ACTIVITY: Wherever a line of the listing holds the string "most", copy that line.

:: PROVIDED DATA

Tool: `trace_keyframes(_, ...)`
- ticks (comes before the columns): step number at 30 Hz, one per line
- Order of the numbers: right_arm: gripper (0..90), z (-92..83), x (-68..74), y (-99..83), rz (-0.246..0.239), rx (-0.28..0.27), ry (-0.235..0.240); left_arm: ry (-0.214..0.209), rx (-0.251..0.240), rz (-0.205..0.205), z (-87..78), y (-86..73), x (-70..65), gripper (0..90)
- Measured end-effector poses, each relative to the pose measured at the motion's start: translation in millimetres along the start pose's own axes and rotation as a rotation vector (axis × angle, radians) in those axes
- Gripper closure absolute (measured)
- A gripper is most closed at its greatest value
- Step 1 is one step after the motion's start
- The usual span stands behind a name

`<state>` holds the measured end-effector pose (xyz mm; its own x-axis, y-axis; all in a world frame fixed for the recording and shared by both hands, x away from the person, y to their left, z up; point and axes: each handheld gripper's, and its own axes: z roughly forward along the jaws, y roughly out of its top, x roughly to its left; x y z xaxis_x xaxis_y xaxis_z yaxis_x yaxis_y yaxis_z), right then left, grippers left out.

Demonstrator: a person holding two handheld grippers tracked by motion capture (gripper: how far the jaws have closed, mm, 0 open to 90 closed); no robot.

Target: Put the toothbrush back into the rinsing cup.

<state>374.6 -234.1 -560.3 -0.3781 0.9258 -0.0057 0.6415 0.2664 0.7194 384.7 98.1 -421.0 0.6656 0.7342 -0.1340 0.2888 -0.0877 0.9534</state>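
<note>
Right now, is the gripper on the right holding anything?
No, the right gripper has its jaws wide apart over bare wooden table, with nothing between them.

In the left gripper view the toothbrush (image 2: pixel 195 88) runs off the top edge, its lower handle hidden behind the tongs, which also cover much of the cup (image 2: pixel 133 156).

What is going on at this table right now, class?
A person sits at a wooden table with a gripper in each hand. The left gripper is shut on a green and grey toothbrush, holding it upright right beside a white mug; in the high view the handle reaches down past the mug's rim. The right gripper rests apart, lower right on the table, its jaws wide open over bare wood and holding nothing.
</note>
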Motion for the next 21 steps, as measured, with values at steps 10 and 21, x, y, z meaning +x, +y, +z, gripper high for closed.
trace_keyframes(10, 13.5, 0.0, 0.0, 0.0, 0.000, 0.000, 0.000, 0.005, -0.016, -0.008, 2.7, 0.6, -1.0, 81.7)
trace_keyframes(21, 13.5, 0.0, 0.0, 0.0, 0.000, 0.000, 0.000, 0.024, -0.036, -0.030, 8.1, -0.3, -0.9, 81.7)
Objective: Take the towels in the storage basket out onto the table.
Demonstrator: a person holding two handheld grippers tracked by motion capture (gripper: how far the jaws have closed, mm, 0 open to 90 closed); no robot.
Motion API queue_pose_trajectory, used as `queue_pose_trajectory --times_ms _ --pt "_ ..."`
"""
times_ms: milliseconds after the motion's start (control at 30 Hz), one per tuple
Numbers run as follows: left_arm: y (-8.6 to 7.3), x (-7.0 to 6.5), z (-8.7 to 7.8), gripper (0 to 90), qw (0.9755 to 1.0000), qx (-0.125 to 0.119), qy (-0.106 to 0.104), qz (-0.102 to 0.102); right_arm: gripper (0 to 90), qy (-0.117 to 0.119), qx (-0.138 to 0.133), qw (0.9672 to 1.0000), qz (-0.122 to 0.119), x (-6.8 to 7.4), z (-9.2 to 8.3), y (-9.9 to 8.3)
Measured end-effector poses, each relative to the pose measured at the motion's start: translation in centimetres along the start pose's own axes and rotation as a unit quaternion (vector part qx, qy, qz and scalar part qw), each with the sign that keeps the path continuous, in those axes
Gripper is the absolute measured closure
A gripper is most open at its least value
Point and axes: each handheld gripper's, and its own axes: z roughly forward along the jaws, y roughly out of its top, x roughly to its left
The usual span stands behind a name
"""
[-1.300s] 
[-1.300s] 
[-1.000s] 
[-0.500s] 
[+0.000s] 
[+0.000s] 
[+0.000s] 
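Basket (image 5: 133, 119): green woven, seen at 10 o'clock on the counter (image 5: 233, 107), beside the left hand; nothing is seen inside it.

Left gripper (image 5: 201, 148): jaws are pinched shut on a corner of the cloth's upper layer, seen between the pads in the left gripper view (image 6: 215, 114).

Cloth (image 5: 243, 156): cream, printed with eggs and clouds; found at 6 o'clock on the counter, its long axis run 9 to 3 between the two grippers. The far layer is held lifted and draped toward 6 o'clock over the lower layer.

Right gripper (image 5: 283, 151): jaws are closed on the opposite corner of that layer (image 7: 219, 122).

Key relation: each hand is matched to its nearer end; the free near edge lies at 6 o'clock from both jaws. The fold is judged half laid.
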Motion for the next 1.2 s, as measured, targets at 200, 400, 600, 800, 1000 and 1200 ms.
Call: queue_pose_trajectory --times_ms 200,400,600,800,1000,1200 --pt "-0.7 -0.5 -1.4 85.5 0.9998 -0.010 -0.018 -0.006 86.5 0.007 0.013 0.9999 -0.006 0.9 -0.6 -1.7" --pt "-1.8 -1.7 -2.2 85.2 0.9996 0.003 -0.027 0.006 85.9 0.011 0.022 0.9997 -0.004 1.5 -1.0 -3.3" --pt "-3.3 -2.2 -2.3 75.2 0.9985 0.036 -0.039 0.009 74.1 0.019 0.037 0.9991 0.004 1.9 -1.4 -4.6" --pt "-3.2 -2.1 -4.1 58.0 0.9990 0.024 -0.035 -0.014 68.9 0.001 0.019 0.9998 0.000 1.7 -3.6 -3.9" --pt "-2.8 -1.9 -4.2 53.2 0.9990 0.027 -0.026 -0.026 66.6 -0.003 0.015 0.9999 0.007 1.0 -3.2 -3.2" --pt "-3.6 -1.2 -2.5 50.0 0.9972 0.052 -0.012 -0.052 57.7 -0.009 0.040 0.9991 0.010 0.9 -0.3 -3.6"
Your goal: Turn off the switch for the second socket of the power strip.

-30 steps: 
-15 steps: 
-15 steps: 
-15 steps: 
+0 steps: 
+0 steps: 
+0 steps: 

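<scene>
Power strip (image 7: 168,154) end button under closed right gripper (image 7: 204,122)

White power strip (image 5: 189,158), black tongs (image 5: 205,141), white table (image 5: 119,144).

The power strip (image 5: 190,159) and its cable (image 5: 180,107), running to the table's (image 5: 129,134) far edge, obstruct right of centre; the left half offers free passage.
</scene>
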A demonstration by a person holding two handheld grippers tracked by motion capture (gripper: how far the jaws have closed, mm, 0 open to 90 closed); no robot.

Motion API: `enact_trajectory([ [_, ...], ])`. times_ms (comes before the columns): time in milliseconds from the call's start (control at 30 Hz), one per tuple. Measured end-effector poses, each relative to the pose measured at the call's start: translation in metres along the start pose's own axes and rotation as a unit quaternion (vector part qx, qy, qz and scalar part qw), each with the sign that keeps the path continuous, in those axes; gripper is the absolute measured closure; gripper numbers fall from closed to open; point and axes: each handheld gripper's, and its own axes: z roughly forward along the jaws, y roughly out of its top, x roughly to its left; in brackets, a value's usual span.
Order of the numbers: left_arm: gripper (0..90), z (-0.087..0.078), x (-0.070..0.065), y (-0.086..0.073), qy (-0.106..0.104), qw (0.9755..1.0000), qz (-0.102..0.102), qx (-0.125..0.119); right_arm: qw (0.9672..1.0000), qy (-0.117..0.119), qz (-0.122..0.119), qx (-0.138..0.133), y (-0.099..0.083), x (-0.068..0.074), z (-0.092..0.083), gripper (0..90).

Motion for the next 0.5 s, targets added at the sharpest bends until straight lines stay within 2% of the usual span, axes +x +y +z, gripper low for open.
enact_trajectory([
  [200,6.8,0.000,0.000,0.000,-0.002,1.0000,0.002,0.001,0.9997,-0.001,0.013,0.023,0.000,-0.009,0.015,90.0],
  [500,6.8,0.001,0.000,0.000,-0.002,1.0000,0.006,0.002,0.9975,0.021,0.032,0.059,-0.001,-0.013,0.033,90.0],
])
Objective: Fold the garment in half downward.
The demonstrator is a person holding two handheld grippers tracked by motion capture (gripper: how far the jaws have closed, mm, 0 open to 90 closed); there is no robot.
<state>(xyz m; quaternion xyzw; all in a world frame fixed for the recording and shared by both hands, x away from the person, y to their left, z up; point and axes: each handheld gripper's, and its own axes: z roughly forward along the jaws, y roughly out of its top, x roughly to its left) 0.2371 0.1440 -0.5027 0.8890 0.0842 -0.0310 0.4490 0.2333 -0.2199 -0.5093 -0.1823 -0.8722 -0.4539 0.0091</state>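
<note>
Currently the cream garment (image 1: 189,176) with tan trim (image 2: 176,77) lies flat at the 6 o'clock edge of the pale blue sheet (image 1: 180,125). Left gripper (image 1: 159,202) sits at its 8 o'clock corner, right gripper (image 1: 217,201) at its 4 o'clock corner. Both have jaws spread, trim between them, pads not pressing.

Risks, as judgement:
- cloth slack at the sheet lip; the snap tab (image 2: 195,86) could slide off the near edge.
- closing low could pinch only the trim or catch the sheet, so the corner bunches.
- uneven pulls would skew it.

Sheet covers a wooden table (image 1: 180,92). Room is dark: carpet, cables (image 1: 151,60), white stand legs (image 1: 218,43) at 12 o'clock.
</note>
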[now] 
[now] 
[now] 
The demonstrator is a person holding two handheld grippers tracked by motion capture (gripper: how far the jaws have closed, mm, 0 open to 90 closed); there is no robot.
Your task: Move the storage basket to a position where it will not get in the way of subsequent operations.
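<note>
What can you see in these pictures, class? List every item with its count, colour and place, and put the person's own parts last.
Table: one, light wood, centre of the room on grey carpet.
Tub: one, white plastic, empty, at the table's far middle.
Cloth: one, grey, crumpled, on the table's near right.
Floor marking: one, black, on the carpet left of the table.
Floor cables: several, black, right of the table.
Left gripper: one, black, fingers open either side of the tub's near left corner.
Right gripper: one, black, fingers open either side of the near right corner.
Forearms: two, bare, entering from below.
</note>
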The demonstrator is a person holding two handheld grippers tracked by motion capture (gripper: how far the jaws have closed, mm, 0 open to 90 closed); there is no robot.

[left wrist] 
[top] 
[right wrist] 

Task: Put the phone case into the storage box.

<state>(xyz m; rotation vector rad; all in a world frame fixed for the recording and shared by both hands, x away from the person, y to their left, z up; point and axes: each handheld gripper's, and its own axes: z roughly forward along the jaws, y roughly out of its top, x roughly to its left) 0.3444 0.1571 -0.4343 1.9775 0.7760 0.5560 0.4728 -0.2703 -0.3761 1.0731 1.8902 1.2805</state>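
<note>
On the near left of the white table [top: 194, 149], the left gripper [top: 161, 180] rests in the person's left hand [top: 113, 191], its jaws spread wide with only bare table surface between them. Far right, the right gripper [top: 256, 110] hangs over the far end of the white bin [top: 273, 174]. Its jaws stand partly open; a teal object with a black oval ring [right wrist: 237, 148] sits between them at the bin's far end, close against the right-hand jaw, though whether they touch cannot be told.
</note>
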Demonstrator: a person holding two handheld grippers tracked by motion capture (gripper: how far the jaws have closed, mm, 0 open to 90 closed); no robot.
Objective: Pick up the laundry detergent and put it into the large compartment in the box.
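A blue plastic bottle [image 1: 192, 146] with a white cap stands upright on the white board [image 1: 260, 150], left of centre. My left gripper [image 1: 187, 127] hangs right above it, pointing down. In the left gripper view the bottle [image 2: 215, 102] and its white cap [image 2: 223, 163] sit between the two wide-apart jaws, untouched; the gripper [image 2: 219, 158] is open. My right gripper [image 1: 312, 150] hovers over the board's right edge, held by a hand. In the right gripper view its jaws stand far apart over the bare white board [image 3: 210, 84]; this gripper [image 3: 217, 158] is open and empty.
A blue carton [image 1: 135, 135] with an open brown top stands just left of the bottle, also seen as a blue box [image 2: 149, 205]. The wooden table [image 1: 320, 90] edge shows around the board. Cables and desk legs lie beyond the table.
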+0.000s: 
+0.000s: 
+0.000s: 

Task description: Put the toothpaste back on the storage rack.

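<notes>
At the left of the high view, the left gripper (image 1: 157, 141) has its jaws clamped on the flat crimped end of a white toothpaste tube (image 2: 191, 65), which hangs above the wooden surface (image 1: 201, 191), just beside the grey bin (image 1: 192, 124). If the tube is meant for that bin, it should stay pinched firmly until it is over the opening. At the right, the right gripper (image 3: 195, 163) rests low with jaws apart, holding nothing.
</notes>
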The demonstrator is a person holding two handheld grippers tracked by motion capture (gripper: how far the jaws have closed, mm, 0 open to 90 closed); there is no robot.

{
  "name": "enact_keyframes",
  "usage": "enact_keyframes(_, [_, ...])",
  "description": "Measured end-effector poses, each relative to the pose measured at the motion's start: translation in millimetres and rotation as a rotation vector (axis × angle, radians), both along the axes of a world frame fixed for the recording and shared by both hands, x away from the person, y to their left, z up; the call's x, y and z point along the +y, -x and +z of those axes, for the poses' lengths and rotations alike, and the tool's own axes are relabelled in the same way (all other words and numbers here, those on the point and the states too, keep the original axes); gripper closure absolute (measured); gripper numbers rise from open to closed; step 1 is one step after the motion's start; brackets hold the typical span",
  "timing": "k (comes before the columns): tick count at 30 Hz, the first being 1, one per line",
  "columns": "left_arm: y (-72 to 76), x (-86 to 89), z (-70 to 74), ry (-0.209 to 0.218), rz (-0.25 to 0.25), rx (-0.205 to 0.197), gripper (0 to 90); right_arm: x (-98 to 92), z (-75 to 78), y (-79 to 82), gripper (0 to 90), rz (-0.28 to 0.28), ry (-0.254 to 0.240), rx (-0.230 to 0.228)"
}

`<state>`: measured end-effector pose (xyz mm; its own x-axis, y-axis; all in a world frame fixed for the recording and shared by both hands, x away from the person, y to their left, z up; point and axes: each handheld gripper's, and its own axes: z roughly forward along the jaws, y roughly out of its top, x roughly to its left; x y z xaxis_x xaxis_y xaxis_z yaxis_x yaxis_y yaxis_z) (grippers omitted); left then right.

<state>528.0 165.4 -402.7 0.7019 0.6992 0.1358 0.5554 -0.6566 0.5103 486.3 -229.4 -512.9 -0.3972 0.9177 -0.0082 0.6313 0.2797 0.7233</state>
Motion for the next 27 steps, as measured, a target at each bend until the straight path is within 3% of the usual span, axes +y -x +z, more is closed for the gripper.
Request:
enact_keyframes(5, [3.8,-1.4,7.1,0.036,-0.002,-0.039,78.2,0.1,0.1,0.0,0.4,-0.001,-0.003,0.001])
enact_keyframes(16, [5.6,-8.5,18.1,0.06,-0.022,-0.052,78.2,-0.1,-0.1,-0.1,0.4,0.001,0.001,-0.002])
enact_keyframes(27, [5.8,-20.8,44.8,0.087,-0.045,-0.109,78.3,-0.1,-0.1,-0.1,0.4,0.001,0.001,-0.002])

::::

WORKED SOLUTION:
- A gripper is most closed at its greatest value
A gripper is most open at its least value

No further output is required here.